=== Exercise ===
Your output must be the lines below from the line containing "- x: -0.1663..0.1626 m" to the line containing "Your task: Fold", both lines included, reproduced exactly and without pictures.

========

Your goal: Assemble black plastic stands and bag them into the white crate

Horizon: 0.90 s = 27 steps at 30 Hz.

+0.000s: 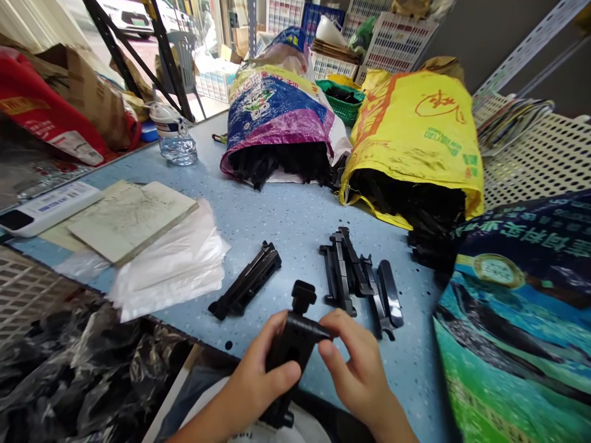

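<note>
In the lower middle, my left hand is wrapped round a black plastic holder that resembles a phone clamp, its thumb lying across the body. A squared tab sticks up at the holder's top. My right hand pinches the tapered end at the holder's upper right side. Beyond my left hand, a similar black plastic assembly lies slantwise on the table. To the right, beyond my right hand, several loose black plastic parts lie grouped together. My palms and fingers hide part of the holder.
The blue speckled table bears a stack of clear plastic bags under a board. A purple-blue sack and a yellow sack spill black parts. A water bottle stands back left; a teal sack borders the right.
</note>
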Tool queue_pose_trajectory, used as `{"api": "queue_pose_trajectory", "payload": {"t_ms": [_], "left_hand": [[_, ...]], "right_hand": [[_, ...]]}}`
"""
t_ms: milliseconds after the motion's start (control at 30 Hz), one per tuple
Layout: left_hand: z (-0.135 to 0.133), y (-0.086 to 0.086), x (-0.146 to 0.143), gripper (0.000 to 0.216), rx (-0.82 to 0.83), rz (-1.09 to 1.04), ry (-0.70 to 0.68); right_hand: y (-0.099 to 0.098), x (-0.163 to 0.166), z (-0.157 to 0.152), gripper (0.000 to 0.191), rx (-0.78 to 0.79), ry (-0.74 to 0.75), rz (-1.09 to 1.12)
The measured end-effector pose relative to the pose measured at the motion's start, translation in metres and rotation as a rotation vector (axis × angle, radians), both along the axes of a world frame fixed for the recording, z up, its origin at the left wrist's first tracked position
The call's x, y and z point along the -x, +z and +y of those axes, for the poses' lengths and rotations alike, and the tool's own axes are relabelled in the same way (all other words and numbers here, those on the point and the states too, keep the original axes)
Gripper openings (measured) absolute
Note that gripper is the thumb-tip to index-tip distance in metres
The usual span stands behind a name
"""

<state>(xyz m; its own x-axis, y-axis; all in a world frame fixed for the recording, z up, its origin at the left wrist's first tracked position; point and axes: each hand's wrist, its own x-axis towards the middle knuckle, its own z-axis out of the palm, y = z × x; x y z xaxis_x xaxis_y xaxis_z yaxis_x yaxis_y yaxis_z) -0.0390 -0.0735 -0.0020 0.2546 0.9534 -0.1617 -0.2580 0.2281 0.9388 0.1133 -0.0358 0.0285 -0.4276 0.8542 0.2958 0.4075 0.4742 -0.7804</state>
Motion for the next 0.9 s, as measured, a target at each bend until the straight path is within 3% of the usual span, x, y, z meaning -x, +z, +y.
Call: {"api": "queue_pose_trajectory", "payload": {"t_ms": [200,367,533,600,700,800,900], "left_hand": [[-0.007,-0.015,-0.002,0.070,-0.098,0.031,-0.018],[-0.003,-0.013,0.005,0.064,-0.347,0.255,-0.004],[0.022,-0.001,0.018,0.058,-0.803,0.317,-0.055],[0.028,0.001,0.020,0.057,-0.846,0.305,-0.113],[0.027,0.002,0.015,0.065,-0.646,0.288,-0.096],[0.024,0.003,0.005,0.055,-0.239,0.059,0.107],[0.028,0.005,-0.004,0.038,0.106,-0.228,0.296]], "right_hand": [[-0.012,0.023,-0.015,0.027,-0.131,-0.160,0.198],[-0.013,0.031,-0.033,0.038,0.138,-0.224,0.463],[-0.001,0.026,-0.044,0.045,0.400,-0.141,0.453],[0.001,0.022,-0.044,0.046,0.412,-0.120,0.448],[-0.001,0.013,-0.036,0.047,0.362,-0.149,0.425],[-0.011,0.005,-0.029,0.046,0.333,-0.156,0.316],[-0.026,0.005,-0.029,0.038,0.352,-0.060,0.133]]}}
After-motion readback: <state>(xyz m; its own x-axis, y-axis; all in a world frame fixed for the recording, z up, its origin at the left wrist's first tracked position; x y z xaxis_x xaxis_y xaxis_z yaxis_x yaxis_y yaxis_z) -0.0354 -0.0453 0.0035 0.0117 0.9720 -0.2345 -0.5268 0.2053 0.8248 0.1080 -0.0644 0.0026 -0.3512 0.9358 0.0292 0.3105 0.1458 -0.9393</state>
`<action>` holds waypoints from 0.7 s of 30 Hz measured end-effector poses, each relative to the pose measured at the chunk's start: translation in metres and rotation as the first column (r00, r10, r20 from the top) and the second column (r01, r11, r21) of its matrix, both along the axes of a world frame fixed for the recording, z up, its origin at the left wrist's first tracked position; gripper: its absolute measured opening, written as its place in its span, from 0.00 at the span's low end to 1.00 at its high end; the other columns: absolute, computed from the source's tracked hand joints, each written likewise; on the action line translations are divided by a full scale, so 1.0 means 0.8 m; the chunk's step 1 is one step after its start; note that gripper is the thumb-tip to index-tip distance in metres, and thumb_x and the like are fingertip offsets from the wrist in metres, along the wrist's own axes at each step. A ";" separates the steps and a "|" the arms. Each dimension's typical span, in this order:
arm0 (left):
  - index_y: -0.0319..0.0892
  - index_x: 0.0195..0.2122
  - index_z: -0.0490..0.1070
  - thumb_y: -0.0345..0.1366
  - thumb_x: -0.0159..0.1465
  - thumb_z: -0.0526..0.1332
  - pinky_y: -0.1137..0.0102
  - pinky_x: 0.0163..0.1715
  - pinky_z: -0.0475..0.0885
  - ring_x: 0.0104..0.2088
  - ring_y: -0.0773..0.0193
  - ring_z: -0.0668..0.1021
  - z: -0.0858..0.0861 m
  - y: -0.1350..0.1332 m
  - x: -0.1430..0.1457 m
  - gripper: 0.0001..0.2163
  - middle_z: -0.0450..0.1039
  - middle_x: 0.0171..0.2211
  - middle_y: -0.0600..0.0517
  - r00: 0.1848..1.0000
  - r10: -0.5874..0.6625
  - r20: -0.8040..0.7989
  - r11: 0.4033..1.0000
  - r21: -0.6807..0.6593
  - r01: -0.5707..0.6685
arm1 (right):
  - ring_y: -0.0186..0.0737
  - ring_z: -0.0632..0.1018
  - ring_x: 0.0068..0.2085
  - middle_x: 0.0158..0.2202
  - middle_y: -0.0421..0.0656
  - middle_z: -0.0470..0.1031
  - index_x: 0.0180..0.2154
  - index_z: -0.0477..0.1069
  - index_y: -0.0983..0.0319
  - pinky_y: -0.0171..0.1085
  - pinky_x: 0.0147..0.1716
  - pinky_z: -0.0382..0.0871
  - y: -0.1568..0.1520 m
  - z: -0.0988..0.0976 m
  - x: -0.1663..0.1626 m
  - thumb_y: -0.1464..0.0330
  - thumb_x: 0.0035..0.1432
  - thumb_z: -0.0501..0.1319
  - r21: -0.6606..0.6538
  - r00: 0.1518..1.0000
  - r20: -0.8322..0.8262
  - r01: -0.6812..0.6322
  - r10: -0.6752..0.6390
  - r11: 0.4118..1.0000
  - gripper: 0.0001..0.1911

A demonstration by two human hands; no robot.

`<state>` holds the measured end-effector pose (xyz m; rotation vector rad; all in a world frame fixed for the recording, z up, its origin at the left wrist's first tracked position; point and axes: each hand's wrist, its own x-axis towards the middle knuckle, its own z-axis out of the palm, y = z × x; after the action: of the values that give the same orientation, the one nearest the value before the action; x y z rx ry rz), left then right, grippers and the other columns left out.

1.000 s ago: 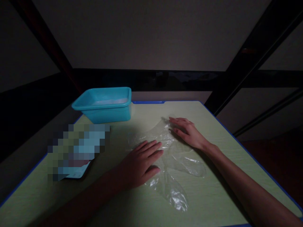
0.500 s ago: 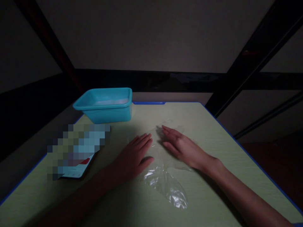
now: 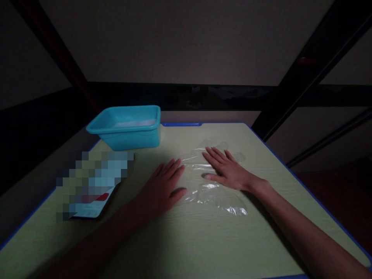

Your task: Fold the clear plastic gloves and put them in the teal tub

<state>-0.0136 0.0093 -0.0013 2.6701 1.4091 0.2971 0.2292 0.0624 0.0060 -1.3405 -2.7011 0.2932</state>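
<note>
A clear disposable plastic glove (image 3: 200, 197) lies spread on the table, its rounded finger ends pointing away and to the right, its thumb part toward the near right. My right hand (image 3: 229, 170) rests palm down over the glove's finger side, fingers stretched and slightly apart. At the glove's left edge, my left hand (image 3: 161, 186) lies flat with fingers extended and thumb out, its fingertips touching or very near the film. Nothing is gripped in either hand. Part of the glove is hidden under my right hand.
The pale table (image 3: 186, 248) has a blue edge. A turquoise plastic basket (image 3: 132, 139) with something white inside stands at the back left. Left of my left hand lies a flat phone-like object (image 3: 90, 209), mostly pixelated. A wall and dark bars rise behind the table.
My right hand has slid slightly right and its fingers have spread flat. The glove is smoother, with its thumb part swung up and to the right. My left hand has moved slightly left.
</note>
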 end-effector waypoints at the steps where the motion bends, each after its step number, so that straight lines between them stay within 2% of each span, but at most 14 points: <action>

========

=== Exercise response ===
  - x: -0.1663..0.1626 m
  - thumb_y: -0.1464..0.0330
  - thumb_x: 0.0035..0.1432
  - thumb_z: -0.0501..0.1319
  - r21: -0.6606..0.6538
  - r00: 0.1518..1.0000
  - r20: -0.8322..0.8262
  - r01: -0.6812..0.6322
  - r10: -0.6752..0.6390
  - r11: 0.4118..1.0000
  - gripper: 0.0001..0.1911

A demonstration by two human hands; no robot.

`<state>` holds the measured end-effector pose (xyz m; rotation vector rad; all in a world frame fixed for the recording, z up, its origin at the left wrist's first tracked position; point and axes: each hand's wrist, its own x-axis towards the middle knuckle, its own z-axis out of the palm, y = z × x; after the action: of the values that give the same orientation, the one nearest the value before the action; x y z rx ry rz), left then right, grippers and the other columns left out.

1.000 s ago: 
0.500 s ago: 
now: 

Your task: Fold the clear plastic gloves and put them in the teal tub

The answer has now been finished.